◆ YOUR ASSIGNMENT: The copy should hold exactly the lines below from the one that contains "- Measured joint" through the one that contains "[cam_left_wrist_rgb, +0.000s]" and nothing else, so no pictures.
##############################
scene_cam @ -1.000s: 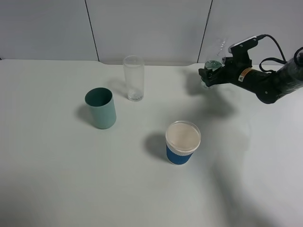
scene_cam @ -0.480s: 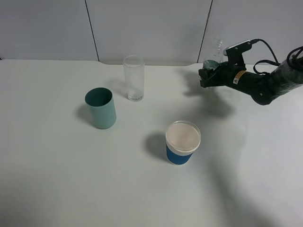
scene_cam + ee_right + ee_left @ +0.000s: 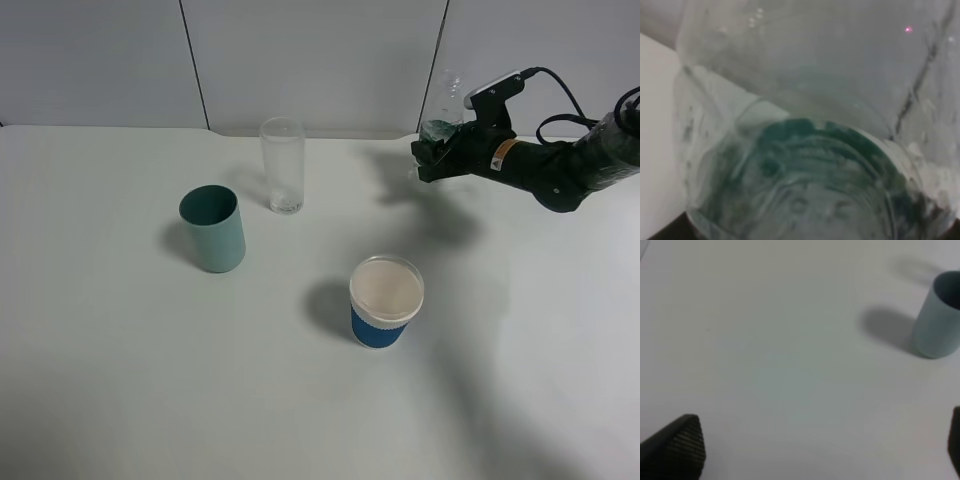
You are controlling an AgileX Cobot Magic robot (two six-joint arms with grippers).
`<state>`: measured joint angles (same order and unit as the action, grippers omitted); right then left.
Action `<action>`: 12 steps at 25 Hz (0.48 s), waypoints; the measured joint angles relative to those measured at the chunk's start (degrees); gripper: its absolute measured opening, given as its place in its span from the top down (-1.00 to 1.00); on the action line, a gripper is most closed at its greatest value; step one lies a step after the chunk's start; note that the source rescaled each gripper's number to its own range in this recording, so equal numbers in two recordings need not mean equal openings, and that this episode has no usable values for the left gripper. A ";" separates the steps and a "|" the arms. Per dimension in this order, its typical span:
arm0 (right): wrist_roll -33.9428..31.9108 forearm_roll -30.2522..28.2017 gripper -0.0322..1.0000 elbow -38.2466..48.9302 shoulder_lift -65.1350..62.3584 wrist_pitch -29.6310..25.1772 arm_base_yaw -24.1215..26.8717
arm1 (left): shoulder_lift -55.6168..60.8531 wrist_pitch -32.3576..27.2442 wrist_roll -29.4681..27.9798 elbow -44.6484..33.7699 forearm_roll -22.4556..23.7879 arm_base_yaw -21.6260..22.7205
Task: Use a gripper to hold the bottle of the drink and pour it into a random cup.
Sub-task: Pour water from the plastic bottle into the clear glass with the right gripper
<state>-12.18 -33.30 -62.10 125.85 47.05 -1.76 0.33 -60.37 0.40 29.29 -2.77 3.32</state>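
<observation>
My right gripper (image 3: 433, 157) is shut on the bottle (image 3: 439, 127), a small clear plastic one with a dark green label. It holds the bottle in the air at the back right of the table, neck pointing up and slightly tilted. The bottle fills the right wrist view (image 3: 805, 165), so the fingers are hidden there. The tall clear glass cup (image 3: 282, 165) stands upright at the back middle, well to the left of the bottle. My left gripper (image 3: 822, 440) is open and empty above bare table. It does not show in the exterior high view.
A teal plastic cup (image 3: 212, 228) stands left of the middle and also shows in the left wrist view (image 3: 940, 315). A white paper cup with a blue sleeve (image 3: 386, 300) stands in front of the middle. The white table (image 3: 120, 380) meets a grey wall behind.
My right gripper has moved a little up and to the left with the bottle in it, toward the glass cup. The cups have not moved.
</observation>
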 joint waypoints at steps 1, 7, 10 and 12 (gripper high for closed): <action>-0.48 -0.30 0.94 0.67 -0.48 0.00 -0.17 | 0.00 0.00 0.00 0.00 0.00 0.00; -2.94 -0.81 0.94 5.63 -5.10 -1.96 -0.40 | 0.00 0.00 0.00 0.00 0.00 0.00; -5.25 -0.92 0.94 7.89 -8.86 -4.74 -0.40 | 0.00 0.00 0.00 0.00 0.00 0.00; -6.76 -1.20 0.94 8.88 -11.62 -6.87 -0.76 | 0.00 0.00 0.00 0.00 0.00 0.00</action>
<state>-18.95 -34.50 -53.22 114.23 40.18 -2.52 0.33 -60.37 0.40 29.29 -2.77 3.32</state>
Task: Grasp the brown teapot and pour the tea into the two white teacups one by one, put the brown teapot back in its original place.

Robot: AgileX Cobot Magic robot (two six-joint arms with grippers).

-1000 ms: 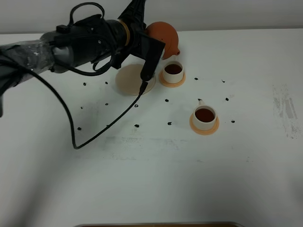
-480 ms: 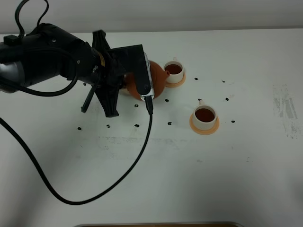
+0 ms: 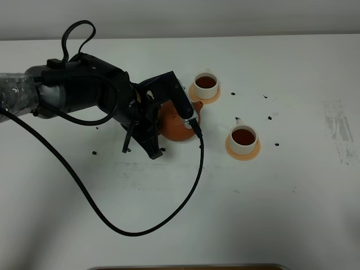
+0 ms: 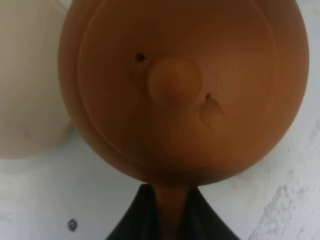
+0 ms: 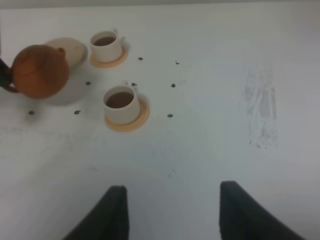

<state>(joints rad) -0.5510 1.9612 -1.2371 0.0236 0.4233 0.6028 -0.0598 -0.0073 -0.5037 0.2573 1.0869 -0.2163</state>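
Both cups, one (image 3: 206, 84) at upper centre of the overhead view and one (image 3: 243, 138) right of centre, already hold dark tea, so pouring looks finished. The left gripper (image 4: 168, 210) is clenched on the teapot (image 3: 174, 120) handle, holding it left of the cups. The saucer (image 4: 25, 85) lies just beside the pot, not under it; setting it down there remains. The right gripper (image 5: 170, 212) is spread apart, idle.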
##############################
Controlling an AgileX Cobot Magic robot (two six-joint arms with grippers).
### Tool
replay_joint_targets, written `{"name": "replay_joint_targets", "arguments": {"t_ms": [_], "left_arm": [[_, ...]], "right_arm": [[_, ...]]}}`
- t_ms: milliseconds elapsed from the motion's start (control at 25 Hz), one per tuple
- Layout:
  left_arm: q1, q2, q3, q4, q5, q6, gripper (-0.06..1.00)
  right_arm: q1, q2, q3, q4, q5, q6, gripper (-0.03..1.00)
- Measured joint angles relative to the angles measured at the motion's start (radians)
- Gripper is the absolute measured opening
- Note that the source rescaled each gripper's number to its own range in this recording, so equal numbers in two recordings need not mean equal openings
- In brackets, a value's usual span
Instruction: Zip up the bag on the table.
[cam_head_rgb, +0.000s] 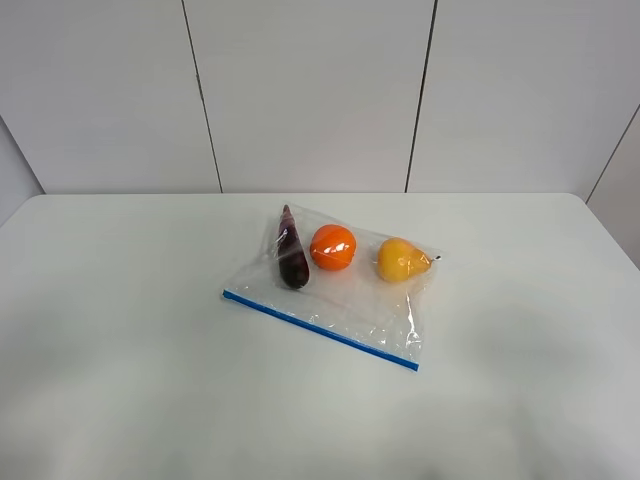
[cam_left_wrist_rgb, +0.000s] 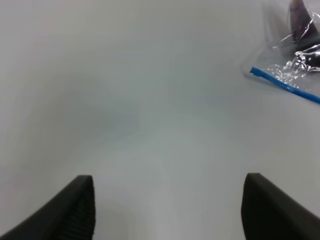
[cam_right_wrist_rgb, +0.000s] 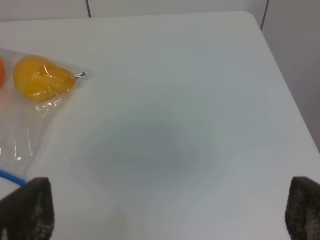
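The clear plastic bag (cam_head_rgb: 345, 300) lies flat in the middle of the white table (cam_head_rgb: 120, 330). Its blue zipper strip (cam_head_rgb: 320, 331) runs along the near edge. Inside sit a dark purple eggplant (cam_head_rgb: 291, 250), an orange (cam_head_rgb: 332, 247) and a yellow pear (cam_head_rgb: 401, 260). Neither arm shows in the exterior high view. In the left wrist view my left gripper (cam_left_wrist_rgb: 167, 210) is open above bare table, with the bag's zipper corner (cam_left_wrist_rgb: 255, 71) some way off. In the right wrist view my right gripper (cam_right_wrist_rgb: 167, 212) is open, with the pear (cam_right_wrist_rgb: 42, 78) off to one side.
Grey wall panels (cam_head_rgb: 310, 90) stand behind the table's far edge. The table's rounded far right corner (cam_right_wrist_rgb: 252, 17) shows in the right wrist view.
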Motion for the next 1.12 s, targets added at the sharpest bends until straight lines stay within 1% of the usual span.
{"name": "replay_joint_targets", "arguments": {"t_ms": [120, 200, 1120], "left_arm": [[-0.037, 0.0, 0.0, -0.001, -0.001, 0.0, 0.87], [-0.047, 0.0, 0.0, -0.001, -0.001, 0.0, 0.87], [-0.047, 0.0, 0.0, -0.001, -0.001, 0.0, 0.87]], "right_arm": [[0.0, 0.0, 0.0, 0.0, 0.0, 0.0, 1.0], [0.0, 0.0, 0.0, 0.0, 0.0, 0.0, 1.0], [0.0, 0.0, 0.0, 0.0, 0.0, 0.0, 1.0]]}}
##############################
◆ EXPECTED OUTPUT:
- Measured joint angles relative to the angles measured at the motion's start (radians)
- Gripper is the absolute measured opening
- Note that the source rescaled each gripper's number to its own range in this recording, so equal numbers in two recordings need not mean equal openings
- In brackets, a value's usual span
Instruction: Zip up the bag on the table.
[cam_head_rgb, +0.000s] 
[cam_left_wrist_rgb, +0.000s] 

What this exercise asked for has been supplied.